§ WHAT THE EXERCISE ASKS
Pull out every line below holding the word "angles".

§ SUPPLIED DATA

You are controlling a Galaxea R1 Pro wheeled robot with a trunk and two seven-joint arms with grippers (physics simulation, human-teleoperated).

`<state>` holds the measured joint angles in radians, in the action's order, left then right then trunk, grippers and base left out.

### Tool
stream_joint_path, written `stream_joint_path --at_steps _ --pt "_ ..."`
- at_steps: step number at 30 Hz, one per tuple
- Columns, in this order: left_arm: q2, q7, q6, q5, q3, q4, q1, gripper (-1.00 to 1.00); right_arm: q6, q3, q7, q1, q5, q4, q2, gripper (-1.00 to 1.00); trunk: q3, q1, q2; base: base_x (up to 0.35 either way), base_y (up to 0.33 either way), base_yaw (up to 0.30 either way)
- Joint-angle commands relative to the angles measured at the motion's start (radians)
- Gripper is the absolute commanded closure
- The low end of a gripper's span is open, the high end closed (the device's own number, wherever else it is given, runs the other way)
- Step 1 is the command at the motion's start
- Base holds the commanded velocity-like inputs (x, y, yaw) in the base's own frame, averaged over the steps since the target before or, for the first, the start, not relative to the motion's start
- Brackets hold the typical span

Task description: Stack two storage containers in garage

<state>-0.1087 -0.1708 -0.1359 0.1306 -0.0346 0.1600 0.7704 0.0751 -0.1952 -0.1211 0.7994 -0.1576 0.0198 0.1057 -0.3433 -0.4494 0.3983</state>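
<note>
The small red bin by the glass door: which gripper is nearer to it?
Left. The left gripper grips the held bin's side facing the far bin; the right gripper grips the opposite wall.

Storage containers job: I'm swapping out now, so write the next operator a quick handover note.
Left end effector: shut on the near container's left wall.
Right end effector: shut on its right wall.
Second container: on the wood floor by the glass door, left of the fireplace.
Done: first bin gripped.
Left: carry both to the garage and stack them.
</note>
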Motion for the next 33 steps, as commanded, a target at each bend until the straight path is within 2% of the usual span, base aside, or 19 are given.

§ WRITTEN SOLUTION
`<state>` holds the measured joint angles in radians, in the action's order, left then right then trunk, grippers and base left out.
- Joint-angle commands relative to the angles measured at the motion's start (radians)

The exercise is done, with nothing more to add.